The European Commission, which administers EU law on behalf of the bloc's 25 member countries, has now ruled that Cyprus' draft law is incompatible with EU legislation. The main problem, officials say, is technical. When it first notified Brussels of its intentions, in September 2005, Cyprus used provisions in an EU law that allow for national exemptions from EU rules for reasons of environmental or public health.
"The decision was taken on the grounds that the legal base upon which the Cypriot authorities submitted the notification is subject to certain conditions which do not apply in the case of this draft legislation," the Commission said in a statement.
But the decision did not concern the substance of the Cypriot notification, it said.
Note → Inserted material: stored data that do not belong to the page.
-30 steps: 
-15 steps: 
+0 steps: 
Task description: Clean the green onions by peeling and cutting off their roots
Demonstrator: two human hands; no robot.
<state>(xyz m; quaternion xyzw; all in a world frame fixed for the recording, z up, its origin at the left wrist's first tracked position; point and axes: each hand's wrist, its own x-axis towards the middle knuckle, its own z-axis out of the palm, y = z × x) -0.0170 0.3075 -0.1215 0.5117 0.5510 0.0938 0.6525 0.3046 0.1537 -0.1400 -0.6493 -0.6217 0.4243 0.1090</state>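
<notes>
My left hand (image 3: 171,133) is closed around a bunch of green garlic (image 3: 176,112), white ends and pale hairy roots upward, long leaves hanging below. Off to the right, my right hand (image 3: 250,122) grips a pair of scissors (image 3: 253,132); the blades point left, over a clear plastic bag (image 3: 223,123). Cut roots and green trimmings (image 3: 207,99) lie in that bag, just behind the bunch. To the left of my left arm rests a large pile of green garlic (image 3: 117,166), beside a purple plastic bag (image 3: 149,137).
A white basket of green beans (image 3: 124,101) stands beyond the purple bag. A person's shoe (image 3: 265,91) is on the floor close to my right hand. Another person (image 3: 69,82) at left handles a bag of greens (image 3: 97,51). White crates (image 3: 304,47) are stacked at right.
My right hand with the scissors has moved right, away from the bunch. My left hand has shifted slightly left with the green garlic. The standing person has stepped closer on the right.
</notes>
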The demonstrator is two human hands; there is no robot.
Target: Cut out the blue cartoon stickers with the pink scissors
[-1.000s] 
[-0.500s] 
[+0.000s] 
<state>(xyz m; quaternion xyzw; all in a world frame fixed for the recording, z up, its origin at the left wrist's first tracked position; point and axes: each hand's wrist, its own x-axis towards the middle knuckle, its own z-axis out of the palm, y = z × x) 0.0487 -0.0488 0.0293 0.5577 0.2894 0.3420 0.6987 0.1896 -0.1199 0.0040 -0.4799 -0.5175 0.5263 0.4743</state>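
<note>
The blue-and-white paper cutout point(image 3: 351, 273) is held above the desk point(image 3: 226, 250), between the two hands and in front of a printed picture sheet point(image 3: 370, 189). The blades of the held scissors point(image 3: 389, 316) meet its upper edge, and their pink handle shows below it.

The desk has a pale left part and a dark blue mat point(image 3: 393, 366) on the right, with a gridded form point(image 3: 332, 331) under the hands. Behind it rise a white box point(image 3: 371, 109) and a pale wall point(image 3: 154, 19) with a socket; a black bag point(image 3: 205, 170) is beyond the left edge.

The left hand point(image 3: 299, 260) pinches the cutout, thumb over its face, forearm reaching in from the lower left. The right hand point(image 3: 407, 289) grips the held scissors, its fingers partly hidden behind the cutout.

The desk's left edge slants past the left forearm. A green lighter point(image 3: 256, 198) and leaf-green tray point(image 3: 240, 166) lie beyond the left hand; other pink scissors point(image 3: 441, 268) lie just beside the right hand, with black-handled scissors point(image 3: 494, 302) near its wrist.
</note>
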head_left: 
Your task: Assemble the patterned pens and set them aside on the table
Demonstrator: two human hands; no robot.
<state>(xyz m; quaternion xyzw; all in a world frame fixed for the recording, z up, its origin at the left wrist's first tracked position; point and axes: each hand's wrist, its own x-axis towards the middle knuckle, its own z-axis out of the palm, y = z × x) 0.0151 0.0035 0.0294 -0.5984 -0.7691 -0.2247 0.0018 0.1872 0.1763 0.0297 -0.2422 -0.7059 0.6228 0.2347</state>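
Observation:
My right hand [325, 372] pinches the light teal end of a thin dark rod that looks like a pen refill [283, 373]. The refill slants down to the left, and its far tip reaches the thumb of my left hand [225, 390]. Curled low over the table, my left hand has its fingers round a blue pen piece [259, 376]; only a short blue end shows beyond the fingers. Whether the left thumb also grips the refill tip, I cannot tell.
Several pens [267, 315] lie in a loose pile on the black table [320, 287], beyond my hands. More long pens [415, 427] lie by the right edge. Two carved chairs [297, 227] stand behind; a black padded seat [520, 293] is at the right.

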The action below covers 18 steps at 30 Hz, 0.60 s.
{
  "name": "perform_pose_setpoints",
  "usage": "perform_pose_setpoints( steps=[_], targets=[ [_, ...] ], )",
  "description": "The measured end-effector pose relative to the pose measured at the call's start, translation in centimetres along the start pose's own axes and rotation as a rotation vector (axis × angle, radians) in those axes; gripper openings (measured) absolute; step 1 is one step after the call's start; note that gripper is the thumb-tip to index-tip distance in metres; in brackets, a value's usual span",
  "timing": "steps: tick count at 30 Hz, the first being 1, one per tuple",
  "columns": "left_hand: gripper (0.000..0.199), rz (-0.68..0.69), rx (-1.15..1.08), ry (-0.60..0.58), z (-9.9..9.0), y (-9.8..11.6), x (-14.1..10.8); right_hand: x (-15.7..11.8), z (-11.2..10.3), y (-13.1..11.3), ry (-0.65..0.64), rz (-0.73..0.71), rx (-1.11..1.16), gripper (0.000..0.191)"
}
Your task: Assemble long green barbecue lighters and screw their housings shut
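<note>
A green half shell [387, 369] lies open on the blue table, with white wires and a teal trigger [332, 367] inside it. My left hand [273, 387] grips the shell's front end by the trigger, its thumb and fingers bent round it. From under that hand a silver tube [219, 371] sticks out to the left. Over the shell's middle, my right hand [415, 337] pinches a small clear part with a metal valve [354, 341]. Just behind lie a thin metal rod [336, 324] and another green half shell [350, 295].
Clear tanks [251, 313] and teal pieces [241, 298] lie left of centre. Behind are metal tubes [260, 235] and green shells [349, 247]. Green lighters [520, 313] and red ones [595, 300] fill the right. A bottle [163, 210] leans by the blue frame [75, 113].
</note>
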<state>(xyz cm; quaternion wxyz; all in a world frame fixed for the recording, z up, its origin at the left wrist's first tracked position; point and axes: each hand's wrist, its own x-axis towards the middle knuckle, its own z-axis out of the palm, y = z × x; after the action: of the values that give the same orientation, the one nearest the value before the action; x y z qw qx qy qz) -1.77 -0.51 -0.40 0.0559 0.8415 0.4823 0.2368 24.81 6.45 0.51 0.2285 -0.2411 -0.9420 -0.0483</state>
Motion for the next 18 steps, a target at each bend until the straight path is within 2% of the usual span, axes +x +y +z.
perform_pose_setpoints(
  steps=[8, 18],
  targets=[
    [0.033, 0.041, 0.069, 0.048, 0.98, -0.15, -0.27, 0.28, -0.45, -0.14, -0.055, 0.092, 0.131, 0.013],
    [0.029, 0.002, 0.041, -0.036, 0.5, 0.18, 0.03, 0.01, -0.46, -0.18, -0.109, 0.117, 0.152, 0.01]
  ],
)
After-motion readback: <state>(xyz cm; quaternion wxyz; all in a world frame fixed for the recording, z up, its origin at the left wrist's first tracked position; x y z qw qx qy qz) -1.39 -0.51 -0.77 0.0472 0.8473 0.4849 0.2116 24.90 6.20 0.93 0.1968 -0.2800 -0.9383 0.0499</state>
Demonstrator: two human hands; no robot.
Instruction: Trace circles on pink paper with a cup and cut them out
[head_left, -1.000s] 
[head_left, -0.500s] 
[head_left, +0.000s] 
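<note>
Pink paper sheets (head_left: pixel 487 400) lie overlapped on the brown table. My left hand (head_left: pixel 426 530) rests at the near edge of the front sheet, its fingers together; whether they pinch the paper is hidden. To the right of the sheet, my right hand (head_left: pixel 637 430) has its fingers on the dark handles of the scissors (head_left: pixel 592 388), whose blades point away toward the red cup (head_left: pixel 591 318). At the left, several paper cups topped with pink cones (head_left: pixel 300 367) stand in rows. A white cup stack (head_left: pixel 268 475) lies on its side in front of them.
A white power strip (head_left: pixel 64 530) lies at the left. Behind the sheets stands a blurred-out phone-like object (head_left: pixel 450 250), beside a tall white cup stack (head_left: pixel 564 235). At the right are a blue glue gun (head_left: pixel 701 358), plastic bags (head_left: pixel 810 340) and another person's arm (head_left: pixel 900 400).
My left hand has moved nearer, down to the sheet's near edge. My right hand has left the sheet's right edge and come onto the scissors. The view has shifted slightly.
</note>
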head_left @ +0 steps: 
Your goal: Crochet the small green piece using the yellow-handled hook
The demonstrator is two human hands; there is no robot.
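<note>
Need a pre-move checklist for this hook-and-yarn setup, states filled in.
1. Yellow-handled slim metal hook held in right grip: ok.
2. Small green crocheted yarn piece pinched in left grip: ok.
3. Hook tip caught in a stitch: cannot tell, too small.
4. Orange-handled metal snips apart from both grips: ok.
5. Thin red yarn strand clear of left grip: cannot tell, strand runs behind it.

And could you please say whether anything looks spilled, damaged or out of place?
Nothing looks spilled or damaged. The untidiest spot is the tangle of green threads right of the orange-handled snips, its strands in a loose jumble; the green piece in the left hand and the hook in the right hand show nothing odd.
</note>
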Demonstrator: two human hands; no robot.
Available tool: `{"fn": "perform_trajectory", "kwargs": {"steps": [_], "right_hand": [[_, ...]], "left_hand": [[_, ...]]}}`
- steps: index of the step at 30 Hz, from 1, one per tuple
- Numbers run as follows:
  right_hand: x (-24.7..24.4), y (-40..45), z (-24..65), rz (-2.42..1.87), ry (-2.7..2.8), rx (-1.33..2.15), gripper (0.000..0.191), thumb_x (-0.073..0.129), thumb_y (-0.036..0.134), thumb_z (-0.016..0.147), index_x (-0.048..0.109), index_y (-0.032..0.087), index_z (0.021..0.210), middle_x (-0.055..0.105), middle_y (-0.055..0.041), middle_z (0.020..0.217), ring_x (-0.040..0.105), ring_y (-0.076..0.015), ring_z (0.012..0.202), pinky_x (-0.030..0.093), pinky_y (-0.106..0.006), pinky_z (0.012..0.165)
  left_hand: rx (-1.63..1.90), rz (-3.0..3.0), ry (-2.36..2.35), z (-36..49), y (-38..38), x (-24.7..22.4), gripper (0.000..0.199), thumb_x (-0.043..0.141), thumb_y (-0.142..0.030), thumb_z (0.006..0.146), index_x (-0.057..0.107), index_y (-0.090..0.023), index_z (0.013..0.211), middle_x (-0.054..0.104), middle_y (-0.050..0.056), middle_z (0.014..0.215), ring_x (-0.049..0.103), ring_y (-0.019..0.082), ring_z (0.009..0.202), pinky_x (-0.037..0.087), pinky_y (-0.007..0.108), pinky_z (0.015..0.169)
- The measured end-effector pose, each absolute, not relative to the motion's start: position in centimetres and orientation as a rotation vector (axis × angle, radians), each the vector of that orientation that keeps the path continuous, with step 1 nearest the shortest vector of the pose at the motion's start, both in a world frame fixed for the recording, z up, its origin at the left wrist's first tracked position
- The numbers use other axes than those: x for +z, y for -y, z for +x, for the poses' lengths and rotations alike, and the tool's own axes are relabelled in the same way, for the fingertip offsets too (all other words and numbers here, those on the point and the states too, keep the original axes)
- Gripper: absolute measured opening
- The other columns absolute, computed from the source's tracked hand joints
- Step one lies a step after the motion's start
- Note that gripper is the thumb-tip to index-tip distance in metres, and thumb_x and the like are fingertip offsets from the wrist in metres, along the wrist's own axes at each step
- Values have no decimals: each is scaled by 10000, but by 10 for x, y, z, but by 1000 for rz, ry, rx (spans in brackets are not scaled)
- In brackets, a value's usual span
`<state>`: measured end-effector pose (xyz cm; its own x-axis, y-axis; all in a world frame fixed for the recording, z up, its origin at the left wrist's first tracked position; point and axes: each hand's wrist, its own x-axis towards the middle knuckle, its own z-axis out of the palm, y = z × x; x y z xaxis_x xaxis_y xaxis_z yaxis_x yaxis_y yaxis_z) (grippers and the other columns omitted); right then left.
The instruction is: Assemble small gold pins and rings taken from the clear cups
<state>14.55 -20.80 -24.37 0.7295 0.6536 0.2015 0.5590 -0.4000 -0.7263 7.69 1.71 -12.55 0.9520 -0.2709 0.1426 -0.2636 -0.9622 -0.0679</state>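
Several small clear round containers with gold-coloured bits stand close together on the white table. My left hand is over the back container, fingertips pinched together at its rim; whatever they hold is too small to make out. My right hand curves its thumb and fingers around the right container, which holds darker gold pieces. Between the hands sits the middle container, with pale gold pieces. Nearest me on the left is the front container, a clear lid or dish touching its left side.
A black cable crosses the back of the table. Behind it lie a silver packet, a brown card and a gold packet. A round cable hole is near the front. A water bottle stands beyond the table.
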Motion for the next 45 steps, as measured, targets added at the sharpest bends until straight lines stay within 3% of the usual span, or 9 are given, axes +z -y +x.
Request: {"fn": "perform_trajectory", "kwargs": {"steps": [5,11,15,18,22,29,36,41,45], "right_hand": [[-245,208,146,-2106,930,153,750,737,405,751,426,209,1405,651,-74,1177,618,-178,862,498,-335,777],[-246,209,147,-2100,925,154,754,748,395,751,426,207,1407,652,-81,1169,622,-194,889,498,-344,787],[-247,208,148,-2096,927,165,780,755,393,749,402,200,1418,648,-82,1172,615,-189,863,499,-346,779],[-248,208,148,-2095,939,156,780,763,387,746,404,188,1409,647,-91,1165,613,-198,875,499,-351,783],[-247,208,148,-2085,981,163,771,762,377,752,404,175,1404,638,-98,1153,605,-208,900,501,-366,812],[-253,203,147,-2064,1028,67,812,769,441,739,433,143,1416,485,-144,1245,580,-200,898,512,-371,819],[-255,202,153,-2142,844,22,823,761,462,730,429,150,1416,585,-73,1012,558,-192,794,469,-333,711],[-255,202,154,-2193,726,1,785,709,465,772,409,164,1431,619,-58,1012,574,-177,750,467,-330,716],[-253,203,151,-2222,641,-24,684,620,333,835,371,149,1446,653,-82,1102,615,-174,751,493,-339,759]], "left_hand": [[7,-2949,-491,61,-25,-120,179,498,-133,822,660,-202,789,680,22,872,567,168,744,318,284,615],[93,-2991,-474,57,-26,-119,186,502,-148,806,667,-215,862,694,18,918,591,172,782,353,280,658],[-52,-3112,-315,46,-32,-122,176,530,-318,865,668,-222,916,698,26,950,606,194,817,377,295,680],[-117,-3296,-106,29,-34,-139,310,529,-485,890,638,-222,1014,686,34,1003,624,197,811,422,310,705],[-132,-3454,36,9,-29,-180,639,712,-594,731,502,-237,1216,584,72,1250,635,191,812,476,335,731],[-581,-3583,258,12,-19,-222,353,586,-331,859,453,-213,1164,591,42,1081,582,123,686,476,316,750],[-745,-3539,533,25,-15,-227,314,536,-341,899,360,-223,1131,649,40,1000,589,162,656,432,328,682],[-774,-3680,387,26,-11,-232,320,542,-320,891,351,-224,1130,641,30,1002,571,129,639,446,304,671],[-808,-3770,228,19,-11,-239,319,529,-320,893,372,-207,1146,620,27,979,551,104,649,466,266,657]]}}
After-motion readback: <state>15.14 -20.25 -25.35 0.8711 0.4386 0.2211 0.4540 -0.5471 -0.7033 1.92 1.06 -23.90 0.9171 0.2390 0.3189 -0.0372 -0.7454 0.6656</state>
Cyprus may now resubmit its GMO bill using a different legal basis, scrap the law or press ahead regardless and await legal action from Brussels, officials say.
That last course of action would almost certainly raise the stakes with Washington, which has already hinted at possible action against Cyprus at the World Trade Organization (WTO).
In its letter sent to the Cypriot parliament last July, the United States said the Cypriot draft law was "tantamount to a non-tariff barrier to trade in biotech goods and as such is in violation of your (Cyprus') obligations as a member of the WTO".
The EU has tough rules for labelling foods that contain GMOs. If conventional food contains more than 0.9 percent of authorised GMOs, it must be labelled as such across the bloc.